ASSIGNMENT
Reproduce exactly, from the data that follows, the line with "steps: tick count", the line with "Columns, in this", and every line that lies between them.

===============

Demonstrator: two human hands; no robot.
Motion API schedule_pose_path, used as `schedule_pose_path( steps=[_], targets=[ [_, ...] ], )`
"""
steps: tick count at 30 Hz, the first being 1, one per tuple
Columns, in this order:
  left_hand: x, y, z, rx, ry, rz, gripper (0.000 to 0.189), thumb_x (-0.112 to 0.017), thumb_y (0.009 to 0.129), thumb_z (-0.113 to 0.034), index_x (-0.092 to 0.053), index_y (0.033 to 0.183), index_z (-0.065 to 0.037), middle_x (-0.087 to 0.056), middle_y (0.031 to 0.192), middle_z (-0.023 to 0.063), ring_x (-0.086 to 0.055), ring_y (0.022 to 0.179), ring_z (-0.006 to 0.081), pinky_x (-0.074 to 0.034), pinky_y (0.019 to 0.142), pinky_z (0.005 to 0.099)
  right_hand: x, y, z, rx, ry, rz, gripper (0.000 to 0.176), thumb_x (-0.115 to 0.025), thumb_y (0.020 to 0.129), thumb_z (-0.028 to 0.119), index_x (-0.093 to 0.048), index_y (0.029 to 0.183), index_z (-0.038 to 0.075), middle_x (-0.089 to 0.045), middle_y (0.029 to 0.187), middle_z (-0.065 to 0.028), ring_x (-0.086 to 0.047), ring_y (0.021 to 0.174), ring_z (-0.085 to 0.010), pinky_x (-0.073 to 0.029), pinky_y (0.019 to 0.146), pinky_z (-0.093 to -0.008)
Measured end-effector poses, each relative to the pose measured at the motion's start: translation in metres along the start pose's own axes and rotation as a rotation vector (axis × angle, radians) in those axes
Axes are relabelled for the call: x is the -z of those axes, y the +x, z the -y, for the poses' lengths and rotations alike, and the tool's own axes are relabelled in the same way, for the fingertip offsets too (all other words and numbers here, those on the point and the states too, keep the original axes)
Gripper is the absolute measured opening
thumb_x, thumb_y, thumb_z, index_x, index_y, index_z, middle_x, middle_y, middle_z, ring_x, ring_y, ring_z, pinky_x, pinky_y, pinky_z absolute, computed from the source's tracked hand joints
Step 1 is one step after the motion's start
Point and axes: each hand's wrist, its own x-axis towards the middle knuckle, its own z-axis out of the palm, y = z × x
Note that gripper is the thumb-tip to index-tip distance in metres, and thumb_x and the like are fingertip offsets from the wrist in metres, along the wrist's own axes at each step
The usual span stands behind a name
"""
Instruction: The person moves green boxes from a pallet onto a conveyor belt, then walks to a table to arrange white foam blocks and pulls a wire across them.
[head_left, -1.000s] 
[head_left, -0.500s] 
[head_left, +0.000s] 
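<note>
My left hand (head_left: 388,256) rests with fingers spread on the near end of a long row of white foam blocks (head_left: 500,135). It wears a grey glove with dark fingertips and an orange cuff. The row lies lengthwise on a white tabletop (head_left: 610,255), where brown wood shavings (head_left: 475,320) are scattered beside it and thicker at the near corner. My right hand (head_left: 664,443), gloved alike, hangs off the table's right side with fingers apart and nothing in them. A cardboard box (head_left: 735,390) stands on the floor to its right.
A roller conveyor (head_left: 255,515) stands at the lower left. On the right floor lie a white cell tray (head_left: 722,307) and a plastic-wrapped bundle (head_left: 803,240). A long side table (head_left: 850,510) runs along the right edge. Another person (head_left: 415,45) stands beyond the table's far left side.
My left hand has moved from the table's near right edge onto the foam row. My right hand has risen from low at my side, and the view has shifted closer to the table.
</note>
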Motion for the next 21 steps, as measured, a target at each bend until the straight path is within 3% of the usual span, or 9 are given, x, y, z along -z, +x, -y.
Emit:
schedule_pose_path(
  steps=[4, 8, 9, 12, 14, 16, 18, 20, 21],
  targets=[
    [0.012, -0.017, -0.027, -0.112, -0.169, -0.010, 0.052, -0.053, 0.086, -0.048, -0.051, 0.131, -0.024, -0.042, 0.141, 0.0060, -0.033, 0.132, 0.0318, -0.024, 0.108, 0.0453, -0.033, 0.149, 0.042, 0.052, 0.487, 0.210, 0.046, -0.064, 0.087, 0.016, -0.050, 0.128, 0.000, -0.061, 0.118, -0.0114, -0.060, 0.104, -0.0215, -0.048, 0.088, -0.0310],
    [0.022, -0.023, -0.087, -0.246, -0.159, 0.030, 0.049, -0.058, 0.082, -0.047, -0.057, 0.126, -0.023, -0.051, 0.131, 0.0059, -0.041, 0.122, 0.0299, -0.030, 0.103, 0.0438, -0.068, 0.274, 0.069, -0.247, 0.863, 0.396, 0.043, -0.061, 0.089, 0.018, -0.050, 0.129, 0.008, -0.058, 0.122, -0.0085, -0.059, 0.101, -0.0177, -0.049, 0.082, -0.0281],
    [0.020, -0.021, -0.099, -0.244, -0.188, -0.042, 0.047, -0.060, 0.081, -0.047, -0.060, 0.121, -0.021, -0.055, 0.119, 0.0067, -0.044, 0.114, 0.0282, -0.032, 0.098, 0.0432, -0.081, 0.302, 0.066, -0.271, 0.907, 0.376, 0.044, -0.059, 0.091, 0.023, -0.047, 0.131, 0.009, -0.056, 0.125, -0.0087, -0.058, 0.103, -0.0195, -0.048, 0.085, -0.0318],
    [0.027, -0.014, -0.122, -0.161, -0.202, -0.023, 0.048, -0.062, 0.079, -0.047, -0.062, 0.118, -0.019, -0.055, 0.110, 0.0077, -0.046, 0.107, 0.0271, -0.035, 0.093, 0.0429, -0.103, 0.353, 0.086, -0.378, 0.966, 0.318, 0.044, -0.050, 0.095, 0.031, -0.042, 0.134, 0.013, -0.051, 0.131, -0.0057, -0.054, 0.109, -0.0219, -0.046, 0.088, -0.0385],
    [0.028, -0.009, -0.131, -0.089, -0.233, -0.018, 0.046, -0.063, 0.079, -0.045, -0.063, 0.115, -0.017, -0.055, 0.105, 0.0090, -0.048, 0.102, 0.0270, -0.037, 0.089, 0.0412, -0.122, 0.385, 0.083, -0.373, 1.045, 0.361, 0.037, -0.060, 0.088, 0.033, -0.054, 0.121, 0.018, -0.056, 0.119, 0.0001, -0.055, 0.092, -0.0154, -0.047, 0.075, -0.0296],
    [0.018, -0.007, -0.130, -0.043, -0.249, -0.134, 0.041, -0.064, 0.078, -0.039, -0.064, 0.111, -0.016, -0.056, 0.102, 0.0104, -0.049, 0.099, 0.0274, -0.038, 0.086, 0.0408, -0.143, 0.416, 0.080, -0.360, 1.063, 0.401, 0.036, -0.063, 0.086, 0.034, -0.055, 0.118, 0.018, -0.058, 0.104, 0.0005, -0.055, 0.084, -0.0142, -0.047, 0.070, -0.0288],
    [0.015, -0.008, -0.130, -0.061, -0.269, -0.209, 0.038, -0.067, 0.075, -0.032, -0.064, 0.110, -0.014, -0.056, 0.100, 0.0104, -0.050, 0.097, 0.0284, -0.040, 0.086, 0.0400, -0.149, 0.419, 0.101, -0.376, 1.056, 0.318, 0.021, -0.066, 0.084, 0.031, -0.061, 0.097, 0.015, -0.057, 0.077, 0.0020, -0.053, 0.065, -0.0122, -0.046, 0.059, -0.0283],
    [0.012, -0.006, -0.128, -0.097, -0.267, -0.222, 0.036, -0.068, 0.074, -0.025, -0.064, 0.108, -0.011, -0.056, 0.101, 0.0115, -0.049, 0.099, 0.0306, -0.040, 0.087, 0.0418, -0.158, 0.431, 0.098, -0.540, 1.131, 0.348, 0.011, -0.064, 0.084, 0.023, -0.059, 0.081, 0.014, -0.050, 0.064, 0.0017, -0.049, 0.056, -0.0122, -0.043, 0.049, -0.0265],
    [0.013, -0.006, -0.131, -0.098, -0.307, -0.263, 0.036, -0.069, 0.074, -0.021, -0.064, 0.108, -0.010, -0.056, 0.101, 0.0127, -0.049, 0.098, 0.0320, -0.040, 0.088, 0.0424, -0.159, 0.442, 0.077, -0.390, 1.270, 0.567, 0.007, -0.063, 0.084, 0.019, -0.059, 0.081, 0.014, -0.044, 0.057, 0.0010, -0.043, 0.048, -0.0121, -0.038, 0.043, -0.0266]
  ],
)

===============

TASK RESPONSE
steps: tick count at 30 Hz, the first being 1, one per tuple
Columns, in this order:

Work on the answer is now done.